Cognitive-behavioral therapy for PD, developed at the Boston site, combines
interoceptive exposure, cognitive restructuring, and breathing retraining.
This treatment was described in a manual containing detailed instructions
for the conduct of each session.34
The imipramine and placebo interventions were administered in a double-blind,
fixed flexible-dose design, according to a manual developed for this study.
Both the imipramine and placebo arms included a medical management component,
specified in the manual. The purpose of medical management was to monitor
adverse effects, clinical state, and the patient's physical/mental condition;
maximize compliance with the pharmacological treatment protocol; and proscribe
specific interventions included in CBT (eg, cognitive restructuring of anxiety
and panic symptoms). Patients who experienced clinical deterioration were
removed from the study and offered alternative treatment for 3 months free
Starting dosages of imipramine were 10 mg/d (or pill placebo equivalent),
increased every other day by 10 mg until 50 mg/d was reached. The dosage was
then increased more rapidly, with an effort made to reach 100 mg/d by the
end of week 3 and 200 mg/d by week 5, even if the patient became symptom-free
earlier, unless adverse effects became intolerable. If the patient was not
symptom-free, the dosage could be increased up to 300 mg/d by week 5. Blood
levels of imipramine were assessed at 6 and 12 weeks and benzodiazepine screening
of urine samples performed by local commercial laboratories.

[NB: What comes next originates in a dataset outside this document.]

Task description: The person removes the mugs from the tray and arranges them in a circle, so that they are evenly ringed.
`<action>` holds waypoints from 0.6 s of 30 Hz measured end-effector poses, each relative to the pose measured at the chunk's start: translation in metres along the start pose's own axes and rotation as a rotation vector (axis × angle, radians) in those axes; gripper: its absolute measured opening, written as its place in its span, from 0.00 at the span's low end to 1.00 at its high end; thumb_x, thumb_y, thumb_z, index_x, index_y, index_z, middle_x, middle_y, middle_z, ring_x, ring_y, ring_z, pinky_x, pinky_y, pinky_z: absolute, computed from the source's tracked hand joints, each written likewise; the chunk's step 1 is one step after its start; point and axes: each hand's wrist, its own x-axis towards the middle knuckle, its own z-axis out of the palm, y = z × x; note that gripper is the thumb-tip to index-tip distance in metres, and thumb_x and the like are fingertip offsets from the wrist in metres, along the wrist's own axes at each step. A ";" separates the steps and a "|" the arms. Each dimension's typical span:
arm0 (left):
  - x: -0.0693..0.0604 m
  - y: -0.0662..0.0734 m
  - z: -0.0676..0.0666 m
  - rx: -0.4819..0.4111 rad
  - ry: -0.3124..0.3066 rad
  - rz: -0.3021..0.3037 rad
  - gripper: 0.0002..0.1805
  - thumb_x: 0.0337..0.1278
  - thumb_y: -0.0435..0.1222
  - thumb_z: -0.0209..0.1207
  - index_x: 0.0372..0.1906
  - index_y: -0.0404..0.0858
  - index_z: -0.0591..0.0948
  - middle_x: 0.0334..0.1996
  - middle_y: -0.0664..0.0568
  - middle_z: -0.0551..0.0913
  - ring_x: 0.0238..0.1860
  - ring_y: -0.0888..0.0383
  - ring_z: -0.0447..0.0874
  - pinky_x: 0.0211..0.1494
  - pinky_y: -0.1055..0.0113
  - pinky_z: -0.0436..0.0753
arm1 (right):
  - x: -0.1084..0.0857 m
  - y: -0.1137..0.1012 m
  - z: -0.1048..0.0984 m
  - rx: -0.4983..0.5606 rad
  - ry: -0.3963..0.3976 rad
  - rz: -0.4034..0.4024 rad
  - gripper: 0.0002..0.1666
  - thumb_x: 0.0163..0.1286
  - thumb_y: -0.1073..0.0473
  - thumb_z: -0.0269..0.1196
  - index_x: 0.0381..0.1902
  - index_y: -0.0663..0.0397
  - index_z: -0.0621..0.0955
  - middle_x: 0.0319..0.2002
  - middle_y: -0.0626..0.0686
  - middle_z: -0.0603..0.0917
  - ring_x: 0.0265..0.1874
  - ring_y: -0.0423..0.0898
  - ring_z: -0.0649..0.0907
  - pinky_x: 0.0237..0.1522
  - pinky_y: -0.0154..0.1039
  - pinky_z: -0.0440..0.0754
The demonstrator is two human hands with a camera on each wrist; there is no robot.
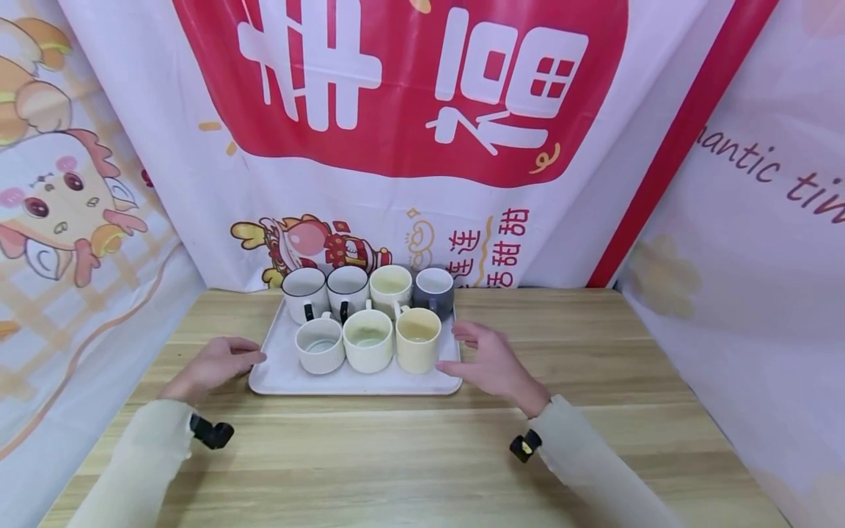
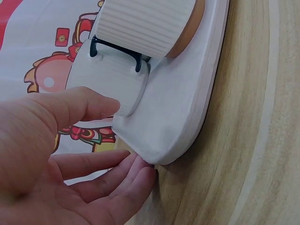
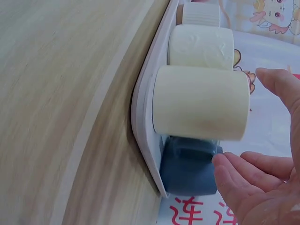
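A white tray holds several mugs in two rows. My left hand is at the tray's left edge; in the left wrist view its fingertips touch the tray's corner, with the thumb apart above. My right hand is beside the tray's right edge, thumb and fingers spread around empty space near the yellow mug and the dark grey mug. In the right wrist view the fingers of the right hand are near the dark mug; whether they touch it, I cannot tell.
The tray stands on a wooden table, close to a white and red printed cloth behind it. Printed cloths also hang along the left and right sides.
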 end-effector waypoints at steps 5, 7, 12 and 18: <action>-0.001 -0.001 0.002 -0.008 -0.005 0.002 0.33 0.76 0.44 0.58 0.69 0.19 0.71 0.62 0.27 0.79 0.56 0.45 0.81 0.57 0.57 0.85 | 0.008 -0.001 0.016 0.026 0.023 0.009 0.45 0.57 0.49 0.81 0.69 0.58 0.78 0.65 0.62 0.84 0.65 0.59 0.84 0.69 0.53 0.83; -0.001 -0.002 0.003 -0.008 -0.006 0.009 0.33 0.75 0.42 0.59 0.69 0.19 0.71 0.63 0.25 0.78 0.57 0.44 0.82 0.59 0.54 0.86 | 0.010 0.000 0.021 0.023 0.040 0.018 0.44 0.56 0.48 0.82 0.68 0.55 0.79 0.65 0.59 0.84 0.65 0.57 0.84 0.69 0.53 0.83; 0.002 -0.003 0.005 -0.012 -0.012 0.028 0.31 0.71 0.35 0.61 0.69 0.18 0.71 0.63 0.24 0.78 0.57 0.43 0.83 0.58 0.57 0.88 | 0.016 0.005 0.032 0.030 0.082 0.013 0.43 0.54 0.49 0.83 0.67 0.51 0.81 0.62 0.54 0.87 0.63 0.52 0.85 0.69 0.49 0.83; 0.003 -0.005 0.006 0.000 0.002 0.038 0.31 0.66 0.30 0.63 0.69 0.17 0.71 0.64 0.24 0.78 0.59 0.40 0.81 0.56 0.60 0.88 | 0.021 0.005 0.043 0.069 0.102 0.001 0.45 0.52 0.50 0.84 0.67 0.51 0.81 0.61 0.55 0.87 0.62 0.50 0.85 0.70 0.50 0.83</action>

The combined treatment conditions were administered according to a manual
essentially consisting of the CBT and the imipramine manuals.
Prior to beginning the study, independent evaluators participated in
training and certification on the rating instruments, supervised by the Pittsburgh
site. Bimonthly conference calls were held for evaluators to discuss any questions
and/or discrepancies among sites, and regular, random interviews were monitored
for continued reliability of diagnosis and ratings. Reliability on main measures
remained above 90%. Evaluator assessments occurred at baseline and after acute,
maintenance, and follow-up phases, and evaluators were blind to treatment
The primary continuous outcome measure was the average item score for
the Panic Disorder Severity Scale (PDSS), a clinician-rated scale of PD severity.35 We also present results for a 40% reduction from
baseline on PDSS. The primary categorical outcome measure involved determination
of a responder based on the Clinical Global Impression Scale (CGI),36 consisting of 7-point scales rating overall improvement
and severity. We added specific PD-based anchor points for rating the CGI
in this study. To be a responder, a patient needed to achieve a score of 2
(much improved) or better while being rated as 3 (mild) or less on CGI severity.
Receipt of nonstudy treatment was evaluated at each assessment point. Patients
who received nonstudy treatment for anxiety or panic were determined to be
nonresponders, both for PDSS and CGI responder definitions.
The study was designed to address if both CBT alone and imipramine alone
performed better than placebo; if either CBT or imipramine performed better
relative to each other; and if there was an advantage to combining CBT and
imipramine as evidenced by superiority of CBT+imipramine to CBT+placebo, imipramine
alone, and CBT alone. These questions were addressed at each of 3 assessment
points: postacute, postmaintenance, and follow-up. At each point, we performed
an intent-to-treat (ITT) analysis, using an early-termination assessment.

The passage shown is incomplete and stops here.